**EXERCISE:** Below is some material. Set down exactly the line where "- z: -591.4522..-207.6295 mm" appears and all lines after it, and stop at the last line.

• • • •

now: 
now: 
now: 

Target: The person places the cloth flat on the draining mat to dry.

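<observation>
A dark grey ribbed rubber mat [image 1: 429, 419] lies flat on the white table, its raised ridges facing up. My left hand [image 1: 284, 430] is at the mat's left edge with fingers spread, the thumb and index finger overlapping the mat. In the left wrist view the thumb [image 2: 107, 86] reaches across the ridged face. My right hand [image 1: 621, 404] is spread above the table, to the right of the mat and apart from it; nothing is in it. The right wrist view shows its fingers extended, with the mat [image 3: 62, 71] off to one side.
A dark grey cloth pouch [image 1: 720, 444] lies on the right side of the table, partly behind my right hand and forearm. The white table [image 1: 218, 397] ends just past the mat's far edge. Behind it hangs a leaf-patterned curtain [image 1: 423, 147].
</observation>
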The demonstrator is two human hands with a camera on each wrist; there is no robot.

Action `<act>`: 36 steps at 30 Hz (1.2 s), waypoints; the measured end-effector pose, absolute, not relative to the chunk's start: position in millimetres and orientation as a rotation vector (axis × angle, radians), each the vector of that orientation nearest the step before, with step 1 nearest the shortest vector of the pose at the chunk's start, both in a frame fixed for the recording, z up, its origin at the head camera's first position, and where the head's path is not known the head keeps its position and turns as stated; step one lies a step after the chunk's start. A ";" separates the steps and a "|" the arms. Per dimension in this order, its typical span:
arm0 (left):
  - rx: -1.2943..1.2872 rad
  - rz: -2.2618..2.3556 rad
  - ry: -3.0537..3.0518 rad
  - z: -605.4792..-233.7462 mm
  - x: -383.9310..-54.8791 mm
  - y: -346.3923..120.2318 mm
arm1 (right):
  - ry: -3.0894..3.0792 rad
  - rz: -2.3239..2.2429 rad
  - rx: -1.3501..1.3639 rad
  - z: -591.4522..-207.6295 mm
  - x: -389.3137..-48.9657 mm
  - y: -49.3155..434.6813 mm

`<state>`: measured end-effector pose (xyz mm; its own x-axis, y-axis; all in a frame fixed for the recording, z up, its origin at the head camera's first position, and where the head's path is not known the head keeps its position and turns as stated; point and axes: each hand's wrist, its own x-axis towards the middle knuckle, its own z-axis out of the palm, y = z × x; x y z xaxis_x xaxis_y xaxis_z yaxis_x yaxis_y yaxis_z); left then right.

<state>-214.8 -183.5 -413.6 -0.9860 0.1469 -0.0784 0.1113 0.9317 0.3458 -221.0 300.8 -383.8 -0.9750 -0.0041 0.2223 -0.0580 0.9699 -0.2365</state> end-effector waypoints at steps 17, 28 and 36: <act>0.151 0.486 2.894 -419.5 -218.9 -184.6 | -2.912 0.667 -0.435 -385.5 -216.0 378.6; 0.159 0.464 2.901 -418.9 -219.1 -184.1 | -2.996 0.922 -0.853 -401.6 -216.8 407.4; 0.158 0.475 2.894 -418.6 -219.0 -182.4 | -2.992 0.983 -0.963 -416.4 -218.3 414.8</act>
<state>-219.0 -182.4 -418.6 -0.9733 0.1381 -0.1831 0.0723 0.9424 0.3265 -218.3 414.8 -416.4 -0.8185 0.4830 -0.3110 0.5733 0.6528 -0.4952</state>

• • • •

**PROBLEM SOLUTION:**
  - z: -591.4522..-207.6295 mm
  - x: -389.3137..-48.9657 mm
  - y: -49.3155..434.6813 mm

`<state>`: measured end-effector pose (xyz mm; its own x-axis, y-axis; all in a frame fixed for the recording, z up, its origin at the head camera's first position, and where the head's path is not known the head keeps its position and turns as stated; point and axes: each hand's wrist, its own x-axis towards the middle knuckle, its own z-axis out of the palm, y = z × x; x y z xaxis_x xaxis_y xaxis_z yaxis_x yaxis_y yaxis_z); left then right.

<state>-214.8 -183.5 -413.6 -0.9860 0.1469 -0.0784 0.1113 0.9317 0.3458 -221.0 300.8 -383.8 -0.9750 -0.0041 0.2223 -0.0580 0.9699 -0.2365</state> end-effector waypoints at steps 17, 28 and 36: <act>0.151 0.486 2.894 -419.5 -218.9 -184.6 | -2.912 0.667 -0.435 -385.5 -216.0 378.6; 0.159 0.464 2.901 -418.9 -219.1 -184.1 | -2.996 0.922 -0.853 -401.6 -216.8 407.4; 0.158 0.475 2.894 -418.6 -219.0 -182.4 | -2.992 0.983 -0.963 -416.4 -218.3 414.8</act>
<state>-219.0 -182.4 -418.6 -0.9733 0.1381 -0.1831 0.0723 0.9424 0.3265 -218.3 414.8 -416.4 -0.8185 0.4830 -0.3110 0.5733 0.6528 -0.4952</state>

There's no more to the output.